Efficaces, le montage et la mise en scène enchaînent avec fluidité ses passages de vie marquants, qui permettent au spectateur de construire la personnalité de Molly, telle qu’elle se l’ait construite également. Certes, il faut parfois s’accrocher face au déluge d’informations, mais la découverte de ce personnage téméraire vaut le détour, d’autant plus qu’il est magistralement interprété par Jessica Chastain, quelques mois seulement après avoir littéralement brillé dans "Miss Sloane" (de John Madden), dans un rôle de femme tout aussi forte, bien qu’il soit encore plus complexe ici, au regard ce qui l’a forgé.

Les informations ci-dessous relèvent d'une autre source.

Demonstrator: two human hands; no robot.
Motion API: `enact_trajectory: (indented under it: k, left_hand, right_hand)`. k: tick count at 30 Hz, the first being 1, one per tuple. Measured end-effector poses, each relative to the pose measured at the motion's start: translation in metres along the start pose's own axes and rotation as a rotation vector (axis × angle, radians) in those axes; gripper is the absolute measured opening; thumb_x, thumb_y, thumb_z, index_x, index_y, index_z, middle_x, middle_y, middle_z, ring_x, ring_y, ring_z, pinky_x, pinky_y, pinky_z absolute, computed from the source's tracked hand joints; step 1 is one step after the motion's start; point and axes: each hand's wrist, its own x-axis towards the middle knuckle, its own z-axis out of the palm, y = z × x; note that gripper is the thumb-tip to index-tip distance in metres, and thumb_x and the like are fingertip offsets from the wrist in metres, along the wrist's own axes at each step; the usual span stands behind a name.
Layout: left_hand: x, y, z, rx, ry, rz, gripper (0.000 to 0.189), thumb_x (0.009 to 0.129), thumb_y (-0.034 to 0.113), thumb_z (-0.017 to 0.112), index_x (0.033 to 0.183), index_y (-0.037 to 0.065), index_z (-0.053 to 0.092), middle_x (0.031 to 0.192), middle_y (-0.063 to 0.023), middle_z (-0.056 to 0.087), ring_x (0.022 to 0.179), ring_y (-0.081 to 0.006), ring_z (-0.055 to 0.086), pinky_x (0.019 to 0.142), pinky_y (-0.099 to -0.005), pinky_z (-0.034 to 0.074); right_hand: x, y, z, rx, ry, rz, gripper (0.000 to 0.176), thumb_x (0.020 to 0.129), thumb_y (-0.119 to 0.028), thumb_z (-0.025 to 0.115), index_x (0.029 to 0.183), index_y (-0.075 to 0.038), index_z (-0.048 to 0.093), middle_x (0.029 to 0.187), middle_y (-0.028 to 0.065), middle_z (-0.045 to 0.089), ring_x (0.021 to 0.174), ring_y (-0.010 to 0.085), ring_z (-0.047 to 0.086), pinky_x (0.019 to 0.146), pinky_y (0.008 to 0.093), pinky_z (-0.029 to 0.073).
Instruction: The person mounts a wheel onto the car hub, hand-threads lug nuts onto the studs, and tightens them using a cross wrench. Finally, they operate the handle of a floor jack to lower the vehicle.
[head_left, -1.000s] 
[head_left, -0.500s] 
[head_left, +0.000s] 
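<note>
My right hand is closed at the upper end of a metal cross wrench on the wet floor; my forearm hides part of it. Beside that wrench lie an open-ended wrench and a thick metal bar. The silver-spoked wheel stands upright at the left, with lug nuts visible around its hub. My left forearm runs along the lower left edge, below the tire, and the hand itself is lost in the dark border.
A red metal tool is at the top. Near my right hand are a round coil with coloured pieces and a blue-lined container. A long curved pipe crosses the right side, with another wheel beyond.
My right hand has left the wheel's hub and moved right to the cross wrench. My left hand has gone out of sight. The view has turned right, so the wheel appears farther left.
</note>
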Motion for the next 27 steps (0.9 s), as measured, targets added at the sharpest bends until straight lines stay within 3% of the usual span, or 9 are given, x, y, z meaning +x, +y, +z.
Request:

C’est que cette actrice s’y connaît en rôle féminin intensif et assez fort, elle qui est aussi engagée personnellement dans la vie, que ça soit contre la discrimination envers les femmes, l’intimidation et l’humiliation des corps, ou pour la santé mentale. Féministe, cette fantastique actrice possède le don de choisir des rôles qui mettent en valeur l’image de la femme, ce qui est très important dans cet Hollywood (on peut le dire) sexiste. Face à cette jolie rousse, Idris Elba et Kevin Costner interprètent des personnages moins bien construits, bien qu’une bonne partie du caractère de Molly résulte de sa relation avec son père, joué par le second (l’inverse aurait été étonnant). D’ailleurs, on retiendra particulièrement ces échanges (malheureusement trop rares) entre père et fille, qu’ils soient tantôt provocateurs, sincères, ou libérateurs. C’est finalement en creusant la psychologie de son personnage principal qu’Aaron Sorkin lui donne de l’épaisseur, et même de l’émotion.